Il Pd si farà trovare pronto? Spero che i tre candidati che andranno alle primarie: Zingaretti, Martina e Giachetti possano convergere su una piattaforma comune sull'Europa. Sarebbe un grande segnale di unità del Pd su una questione fondamentale per il nostro futuro. E l'ultimo pezzo della nostra campagna congressuale si può trasformare, oltre che in una competizione su programmi diversi, in una iniziativa di massa di tutta le nostre forze per ottenere un grande risultato nel voto del 26 maggio.
Sul fronte italiano, come giudica l’iniziativa di Calenda? Calenda, come altri, ha positivamente mosso l'albero. Per quanto riguarda le scelte del Pd, spetterà al nuovo segretario valutare l'insieme dei contributi in campo e avanzare una proposta aperta e unitaria sulla base di un programma chiaro sul quale si verificheranno le alleanze possibili. Vanno rispettate le decisioni di migliaia di donne e uomini che si stanno impegnando in un confronto congressuale che in questi mesi ci ha fatto crescere. Francamente avverto l'inizio di un nuovo clima. Nel campo democratico il Pd rimane l'ultima ancora cui aggrapparsi per contrastare un governo per metà incompetente e per metà canaglia.

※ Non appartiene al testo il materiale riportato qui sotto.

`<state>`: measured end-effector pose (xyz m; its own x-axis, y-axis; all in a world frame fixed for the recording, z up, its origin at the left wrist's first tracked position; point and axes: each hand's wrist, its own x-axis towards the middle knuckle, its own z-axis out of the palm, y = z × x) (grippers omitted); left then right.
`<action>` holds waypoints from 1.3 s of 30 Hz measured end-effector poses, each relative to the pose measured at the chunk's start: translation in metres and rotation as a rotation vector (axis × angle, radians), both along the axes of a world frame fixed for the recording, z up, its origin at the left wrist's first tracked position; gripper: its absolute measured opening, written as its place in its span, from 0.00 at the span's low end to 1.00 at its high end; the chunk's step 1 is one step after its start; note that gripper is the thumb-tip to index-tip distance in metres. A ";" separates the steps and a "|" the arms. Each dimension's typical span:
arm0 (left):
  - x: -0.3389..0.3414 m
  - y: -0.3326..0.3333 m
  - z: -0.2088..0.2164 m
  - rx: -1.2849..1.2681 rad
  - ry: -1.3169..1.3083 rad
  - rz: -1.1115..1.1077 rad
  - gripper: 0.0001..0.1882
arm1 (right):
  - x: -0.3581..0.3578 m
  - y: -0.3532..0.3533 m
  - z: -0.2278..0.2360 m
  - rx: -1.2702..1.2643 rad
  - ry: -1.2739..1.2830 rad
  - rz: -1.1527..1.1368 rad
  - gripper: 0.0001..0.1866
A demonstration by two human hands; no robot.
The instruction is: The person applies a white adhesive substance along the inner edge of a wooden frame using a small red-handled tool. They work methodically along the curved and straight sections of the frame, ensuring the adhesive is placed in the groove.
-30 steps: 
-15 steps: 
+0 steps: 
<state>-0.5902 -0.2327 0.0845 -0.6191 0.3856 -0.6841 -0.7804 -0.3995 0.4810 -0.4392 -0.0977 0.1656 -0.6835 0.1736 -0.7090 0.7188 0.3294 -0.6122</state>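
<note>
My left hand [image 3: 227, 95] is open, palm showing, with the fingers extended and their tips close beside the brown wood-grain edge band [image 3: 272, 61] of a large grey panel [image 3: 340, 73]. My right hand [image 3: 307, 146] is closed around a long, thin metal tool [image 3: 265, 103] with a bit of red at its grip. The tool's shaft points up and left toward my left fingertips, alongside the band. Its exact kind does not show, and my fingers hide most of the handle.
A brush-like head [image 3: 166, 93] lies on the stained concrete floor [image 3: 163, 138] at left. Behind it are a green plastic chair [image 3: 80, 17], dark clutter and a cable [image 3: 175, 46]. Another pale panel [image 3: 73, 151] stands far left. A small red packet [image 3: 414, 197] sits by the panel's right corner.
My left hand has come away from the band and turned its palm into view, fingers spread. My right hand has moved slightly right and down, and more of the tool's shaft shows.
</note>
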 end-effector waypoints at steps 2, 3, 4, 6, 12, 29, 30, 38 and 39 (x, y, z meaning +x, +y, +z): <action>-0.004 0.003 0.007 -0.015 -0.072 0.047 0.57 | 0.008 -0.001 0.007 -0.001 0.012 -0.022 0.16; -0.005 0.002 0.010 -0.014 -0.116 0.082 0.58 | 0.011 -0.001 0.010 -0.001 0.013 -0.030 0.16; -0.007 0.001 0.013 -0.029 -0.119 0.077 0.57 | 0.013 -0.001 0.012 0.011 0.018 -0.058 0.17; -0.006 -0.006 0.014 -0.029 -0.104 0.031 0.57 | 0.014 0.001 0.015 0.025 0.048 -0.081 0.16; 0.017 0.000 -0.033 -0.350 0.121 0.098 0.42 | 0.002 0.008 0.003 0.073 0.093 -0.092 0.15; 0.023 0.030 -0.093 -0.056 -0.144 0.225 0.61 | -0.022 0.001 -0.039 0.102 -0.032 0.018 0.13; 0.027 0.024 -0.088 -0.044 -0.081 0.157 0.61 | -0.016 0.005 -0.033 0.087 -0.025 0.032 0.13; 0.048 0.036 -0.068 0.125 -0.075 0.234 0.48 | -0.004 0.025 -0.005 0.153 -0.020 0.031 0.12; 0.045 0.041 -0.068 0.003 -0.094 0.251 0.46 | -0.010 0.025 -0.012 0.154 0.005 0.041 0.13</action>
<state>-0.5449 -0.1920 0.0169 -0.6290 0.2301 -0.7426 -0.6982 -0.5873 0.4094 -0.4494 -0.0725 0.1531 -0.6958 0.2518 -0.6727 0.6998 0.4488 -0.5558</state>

Il campo largo da Macron a Tsipras di cui si discuteva mesi fa è ormai archiviato? La mia convinzione è che al di là delle liste che si presenteranno, il vero tema è che questo ampio fronte dovrà ritrovarsi unito nel Parlamento europeo per contrastare le forze populiste, nazionaliste e di destra. Il metodo elettorale è proporzionale; l’assetto con il quale si combatte deve essere, per questo, limpido nella proposta di ognuno ed evitare ammucchiate indistinte e generiche che sarebbero un grande regalo ai nostri avversari.
Considera rilevante il fatto di correre o meno con il simbolo Pd? Sono affezionato al simbolo del Pd. Ma se una proposta di cui il Pd è motore principale dovesse mobilitare un numero grande di associazioni, un pezzo significativo di società civile, di energie politiche e intellettuali, insomma un campo largo di sinistra e democratico e se tutto ciò richiedesse un logo più inclusivo rispetto a quello di un solo partito, non rinuncerei ad un profilo unitarioper difendere un nome, anche se a me tanto caro. Difenderei la cosa: l’ampiezza dei nostri confini a partire da un baricentro saldo che ci permetta di riparlare alle persone e di farci carico sia delle loro speranze che delle loro sofferenze.